PROBLEM
The expected output is the complete listing, unchanged.

DATASET EXTRACT
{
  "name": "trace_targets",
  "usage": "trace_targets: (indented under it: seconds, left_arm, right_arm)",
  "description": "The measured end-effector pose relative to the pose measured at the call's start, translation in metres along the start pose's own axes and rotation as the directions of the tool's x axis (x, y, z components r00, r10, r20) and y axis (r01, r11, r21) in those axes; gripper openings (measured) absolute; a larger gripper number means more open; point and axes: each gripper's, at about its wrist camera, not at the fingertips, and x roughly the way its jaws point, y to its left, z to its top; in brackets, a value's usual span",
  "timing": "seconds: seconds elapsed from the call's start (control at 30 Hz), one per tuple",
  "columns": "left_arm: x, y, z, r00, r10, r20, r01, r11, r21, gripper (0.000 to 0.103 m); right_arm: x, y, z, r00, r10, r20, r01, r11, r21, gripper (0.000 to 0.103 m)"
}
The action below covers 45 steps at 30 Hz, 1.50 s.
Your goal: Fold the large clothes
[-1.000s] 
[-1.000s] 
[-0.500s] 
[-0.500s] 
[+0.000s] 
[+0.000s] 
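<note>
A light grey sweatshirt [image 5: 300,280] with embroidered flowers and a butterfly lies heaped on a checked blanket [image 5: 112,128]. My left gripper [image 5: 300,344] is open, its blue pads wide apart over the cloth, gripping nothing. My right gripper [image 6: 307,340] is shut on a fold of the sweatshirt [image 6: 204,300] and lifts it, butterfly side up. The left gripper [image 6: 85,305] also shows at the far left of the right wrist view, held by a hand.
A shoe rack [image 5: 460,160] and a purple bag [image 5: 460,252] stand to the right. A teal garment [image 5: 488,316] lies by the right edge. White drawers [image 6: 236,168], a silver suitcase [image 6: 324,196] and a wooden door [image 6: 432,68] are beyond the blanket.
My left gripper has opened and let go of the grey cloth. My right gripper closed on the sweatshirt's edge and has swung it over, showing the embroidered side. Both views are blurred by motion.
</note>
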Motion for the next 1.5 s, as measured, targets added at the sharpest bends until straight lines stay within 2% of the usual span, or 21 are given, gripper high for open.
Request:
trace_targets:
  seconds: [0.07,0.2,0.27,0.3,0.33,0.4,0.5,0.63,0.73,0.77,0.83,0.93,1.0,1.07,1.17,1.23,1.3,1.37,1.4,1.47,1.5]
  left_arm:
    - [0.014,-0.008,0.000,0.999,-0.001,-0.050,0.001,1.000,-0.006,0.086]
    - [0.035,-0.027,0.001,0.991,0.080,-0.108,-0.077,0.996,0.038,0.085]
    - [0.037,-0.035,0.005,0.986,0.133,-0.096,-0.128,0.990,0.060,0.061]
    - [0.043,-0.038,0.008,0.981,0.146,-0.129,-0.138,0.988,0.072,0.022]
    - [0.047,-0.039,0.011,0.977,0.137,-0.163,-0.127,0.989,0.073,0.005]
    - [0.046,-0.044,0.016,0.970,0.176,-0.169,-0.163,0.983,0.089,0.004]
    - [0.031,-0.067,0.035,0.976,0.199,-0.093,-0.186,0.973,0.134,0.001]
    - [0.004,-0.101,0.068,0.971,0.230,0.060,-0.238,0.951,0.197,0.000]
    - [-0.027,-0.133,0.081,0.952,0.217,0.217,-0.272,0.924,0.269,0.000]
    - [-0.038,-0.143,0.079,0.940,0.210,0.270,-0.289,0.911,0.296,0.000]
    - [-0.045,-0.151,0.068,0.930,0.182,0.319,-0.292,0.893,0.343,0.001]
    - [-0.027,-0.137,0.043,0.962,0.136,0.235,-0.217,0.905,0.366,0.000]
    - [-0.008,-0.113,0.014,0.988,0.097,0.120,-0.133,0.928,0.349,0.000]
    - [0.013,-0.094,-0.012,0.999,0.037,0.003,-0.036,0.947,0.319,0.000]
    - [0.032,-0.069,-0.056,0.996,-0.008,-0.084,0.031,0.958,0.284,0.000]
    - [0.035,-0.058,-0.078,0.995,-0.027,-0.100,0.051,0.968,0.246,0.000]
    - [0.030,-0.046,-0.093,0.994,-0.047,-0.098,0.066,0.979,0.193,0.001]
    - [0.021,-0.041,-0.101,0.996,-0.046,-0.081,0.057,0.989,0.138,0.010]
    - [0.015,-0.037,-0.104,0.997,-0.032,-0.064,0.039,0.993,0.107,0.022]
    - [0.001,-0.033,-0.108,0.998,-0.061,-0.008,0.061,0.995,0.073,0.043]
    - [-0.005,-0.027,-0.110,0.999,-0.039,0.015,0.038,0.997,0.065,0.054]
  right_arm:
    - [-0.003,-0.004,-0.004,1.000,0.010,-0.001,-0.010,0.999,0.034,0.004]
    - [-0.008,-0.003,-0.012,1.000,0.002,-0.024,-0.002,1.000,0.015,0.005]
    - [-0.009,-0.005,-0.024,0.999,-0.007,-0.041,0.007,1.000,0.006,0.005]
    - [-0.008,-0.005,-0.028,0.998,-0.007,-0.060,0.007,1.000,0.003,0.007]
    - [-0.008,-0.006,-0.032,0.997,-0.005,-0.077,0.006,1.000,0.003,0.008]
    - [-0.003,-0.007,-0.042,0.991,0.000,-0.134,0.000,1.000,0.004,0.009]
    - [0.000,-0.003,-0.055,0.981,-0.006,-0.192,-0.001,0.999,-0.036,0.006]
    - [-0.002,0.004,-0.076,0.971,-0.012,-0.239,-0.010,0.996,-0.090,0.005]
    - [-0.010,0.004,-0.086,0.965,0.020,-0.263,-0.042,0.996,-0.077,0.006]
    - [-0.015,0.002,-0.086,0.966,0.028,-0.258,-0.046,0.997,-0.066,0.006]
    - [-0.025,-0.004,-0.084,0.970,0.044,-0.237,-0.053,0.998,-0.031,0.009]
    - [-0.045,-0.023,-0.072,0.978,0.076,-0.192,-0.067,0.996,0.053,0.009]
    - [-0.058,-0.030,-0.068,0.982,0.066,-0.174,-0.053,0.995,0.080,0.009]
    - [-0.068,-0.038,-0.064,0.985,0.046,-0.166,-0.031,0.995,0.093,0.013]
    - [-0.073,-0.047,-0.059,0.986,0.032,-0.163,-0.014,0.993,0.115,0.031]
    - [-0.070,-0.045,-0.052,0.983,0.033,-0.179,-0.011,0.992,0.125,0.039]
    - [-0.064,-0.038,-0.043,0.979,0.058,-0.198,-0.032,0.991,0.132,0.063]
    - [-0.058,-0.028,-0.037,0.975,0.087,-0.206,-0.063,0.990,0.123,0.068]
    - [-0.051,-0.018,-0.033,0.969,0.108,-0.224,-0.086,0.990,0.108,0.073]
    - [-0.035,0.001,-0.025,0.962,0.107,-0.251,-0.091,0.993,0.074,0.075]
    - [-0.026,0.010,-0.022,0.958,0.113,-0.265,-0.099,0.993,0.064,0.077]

FINISHED EXERCISE
{
  "name": "trace_targets",
  "usage": "trace_targets: (indented under it: seconds, left_arm, right_arm)",
  "description": "The measured end-effector pose relative to the pose measured at the call's start, translation in metres along the start pose's own axes and rotation as the directions of the tool's x axis (x, y, z components r00, r10, r20) and y axis (r01, r11, r21) in those axes; gripper openings (measured) absolute; a larger gripper number means more open; point and axes: each gripper's, at about its wrist camera, not at the fingertips, and x roughly the way its jaws point, y to its left, z to its top; in brackets, a value's usual span",
  "timing": "seconds: seconds elapsed from the call's start (control at 30 Hz), one per tuple",
  "columns": "left_arm: x, y, z, r00, r10, r20, r01, r11, r21, gripper (0.000 to 0.103 m); right_arm: x, y, z, r00, r10, r20, r01, r11, r21, gripper (0.000 to 0.103 m)"
}
The action below covers 45 steps at 30 Hz, 1.50 s.
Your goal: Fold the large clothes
[-1.000s] 
[-1.000s] 
[-0.500s] 
[-0.500s] 
[+0.000s] 
[+0.000s] 
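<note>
A light grey sweatshirt [image 5: 300,280] with embroidered flowers and a butterfly lies heaped on a checked blanket [image 5: 112,128]. My left gripper [image 5: 300,344] is open, its blue pads wide apart over the cloth, gripping nothing. My right gripper [image 6: 307,340] is shut on a fold of the sweatshirt [image 6: 204,300] and lifts it, butterfly side up. The left gripper [image 6: 85,305] also shows at the far left of the right wrist view, held by a hand.
A shoe rack [image 5: 460,160] and a purple bag [image 5: 460,252] stand to the right. A teal garment [image 5: 488,316] lies by the right edge. White drawers [image 6: 236,168], a silver suitcase [image 6: 324,196] and a wooden door [image 6: 432,68] are beyond the blanket.
My left gripper has opened and let go of the grey cloth. My right gripper closed on the sweatshirt's edge and has swung it over, showing the embroidered side. Both views are blurred by motion.
</note>
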Motion for the next 1.5 s, as measured, targets added at the sharpest bends until straight lines stay within 2% of the usual span, or 21 are given, gripper high for open.
Request:
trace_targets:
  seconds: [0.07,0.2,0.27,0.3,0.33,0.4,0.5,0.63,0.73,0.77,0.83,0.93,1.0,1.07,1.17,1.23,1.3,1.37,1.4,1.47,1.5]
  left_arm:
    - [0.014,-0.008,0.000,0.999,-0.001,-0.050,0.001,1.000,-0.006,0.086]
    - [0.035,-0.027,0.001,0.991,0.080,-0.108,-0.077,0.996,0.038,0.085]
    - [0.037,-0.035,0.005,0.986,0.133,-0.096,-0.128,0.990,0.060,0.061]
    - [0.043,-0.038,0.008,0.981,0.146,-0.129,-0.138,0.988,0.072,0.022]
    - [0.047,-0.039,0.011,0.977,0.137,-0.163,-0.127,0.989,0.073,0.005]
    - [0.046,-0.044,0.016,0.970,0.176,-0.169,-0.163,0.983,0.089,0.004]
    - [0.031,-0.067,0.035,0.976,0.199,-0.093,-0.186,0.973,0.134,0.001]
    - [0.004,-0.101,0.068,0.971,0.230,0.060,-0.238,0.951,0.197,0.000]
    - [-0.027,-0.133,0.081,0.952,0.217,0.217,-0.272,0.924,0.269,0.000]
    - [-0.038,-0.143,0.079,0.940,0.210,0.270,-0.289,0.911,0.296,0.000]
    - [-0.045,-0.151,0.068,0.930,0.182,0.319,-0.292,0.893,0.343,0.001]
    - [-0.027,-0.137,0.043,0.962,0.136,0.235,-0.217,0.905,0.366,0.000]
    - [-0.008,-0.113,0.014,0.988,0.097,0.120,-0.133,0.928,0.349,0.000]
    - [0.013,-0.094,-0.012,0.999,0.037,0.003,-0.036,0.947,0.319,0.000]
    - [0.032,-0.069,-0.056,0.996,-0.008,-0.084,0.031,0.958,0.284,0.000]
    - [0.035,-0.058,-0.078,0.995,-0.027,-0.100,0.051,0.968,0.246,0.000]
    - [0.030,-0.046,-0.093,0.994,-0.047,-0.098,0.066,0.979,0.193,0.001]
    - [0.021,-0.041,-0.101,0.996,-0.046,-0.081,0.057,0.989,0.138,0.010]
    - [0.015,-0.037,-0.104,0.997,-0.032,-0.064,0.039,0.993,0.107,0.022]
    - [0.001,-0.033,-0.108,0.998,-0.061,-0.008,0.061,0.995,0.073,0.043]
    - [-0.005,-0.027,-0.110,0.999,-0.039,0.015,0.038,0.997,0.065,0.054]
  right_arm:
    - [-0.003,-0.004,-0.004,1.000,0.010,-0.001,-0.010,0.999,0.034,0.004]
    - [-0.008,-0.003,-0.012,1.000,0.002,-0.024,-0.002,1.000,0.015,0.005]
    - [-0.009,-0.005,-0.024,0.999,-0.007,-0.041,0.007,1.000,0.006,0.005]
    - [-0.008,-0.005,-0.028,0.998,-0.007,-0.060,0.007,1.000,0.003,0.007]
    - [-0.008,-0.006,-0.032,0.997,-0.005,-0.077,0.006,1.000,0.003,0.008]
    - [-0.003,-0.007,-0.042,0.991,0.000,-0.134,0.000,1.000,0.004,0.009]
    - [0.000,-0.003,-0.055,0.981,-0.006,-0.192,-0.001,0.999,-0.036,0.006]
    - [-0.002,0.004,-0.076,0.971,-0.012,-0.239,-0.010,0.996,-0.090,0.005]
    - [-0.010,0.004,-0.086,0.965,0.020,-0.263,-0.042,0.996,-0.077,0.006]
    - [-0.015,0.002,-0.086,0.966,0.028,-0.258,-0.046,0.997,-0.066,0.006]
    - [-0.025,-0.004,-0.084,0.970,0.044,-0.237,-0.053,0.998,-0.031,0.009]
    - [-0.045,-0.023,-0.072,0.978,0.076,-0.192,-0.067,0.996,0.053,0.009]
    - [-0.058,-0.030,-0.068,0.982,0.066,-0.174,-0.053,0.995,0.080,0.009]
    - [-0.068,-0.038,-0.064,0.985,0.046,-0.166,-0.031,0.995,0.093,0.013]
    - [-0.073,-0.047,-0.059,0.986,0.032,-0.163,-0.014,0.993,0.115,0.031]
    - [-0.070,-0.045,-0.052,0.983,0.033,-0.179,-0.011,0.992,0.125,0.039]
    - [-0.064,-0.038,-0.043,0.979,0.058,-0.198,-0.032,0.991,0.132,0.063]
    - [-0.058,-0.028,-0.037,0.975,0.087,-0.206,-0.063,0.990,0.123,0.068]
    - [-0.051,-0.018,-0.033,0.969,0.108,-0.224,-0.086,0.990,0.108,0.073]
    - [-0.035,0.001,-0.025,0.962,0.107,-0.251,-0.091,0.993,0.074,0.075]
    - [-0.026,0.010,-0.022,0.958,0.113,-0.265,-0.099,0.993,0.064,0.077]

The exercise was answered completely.